■ **WHAT YOU WILL DO**:
All lines before the one containing "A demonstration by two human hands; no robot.", plus that line itself, are to be printed exactly as they appear below.

■ **DATA PROVIDED**:
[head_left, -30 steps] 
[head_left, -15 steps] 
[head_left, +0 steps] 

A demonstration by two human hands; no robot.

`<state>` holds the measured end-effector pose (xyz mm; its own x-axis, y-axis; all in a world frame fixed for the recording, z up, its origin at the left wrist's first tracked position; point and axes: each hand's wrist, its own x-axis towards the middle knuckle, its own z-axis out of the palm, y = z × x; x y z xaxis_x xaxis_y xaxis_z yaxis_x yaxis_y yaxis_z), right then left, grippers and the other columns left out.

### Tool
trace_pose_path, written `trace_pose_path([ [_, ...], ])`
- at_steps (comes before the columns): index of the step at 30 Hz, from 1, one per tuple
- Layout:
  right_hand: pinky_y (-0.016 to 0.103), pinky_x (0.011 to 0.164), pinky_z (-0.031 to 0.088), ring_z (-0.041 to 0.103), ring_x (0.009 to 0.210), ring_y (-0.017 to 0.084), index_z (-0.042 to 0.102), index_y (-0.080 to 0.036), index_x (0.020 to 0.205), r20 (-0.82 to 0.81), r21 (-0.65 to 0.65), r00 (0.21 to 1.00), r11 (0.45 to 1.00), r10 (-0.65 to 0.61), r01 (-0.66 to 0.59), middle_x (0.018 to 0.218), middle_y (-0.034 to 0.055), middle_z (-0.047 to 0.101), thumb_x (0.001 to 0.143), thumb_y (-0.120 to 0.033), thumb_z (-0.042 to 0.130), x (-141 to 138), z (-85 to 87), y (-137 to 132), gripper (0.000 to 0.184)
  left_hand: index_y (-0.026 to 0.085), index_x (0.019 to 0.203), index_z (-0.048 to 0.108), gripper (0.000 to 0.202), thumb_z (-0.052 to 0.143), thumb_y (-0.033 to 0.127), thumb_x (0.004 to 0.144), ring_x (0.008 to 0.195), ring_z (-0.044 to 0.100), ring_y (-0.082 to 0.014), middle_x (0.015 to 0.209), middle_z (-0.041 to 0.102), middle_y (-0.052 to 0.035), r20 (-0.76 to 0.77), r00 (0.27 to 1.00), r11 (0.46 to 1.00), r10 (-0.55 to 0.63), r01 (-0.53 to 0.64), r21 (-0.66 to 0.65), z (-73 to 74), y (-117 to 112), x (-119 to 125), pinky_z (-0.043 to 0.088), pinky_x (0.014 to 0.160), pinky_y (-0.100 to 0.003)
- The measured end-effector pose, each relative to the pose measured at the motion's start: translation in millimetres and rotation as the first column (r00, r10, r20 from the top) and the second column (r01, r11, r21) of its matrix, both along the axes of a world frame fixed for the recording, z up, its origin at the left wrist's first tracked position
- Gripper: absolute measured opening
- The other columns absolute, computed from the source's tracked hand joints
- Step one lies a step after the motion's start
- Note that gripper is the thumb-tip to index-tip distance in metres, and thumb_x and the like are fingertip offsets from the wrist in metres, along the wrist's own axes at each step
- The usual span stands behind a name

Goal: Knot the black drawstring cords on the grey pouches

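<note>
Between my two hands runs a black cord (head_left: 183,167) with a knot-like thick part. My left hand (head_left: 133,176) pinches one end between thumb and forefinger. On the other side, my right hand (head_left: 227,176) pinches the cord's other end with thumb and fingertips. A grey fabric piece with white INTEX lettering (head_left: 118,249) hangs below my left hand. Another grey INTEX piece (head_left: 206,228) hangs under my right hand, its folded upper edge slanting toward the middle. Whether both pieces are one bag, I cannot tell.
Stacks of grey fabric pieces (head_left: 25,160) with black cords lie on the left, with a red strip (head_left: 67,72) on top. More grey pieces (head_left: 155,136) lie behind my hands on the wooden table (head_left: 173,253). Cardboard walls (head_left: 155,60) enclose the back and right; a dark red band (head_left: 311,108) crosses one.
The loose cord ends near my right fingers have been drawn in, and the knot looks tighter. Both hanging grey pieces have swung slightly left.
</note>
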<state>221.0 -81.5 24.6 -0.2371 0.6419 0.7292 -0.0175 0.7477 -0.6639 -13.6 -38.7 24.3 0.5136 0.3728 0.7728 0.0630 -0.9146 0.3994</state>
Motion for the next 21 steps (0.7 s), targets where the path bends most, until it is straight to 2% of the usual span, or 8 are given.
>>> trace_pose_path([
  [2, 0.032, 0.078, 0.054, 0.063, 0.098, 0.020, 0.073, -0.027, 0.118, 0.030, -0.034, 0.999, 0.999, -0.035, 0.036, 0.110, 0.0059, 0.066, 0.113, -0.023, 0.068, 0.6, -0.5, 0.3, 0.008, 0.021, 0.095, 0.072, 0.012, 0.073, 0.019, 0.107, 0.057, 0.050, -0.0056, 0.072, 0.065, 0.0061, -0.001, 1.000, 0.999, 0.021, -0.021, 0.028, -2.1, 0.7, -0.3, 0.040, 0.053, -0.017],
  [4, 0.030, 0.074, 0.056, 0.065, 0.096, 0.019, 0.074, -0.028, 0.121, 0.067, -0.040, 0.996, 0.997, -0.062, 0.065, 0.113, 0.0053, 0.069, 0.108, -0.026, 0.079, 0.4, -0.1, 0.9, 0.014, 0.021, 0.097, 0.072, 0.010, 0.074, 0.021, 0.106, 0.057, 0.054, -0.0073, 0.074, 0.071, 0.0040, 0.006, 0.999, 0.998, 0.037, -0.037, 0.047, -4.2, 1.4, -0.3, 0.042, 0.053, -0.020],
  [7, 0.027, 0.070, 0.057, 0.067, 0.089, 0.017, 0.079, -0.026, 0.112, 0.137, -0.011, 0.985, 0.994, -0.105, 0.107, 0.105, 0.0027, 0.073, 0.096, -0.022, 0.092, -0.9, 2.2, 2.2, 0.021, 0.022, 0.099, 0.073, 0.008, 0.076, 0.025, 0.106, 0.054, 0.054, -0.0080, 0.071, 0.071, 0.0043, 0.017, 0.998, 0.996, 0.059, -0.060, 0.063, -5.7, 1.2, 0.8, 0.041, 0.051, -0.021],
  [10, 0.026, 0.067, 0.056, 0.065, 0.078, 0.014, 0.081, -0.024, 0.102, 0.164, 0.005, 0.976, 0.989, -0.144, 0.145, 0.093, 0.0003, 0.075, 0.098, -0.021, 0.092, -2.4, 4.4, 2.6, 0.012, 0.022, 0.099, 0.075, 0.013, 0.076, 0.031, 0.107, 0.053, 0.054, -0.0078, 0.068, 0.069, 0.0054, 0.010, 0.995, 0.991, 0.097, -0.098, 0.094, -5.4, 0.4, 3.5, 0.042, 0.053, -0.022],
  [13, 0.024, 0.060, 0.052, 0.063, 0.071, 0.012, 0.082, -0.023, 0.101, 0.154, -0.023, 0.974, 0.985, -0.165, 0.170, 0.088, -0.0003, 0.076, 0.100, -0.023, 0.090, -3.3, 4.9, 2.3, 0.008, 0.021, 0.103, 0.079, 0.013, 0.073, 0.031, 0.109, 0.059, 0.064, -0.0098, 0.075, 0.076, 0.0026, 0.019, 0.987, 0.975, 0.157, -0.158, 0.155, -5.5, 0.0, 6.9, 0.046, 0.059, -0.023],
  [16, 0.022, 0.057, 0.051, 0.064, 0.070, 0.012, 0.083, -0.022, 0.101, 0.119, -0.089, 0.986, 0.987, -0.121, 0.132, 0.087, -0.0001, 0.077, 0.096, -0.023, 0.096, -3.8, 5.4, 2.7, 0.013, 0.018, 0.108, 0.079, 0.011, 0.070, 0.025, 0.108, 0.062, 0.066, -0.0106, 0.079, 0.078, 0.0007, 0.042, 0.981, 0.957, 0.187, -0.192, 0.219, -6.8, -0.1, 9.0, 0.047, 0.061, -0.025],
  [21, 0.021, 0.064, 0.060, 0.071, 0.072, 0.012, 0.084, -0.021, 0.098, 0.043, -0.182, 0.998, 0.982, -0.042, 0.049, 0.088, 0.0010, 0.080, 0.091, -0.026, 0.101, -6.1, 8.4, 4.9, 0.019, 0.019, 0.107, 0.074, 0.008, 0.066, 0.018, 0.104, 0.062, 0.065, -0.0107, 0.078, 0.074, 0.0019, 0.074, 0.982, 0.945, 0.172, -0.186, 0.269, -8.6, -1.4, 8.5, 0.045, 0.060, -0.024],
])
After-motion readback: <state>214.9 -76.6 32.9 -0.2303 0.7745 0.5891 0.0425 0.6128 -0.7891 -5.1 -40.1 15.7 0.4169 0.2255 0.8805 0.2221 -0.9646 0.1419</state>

■ **YOUR SOLUTION**:
[head_left, -30 steps] 
[head_left, -15 steps] 
[head_left, +0 steps] 

A demonstration by two human hands; no robot.

That concludes the output for this exercise.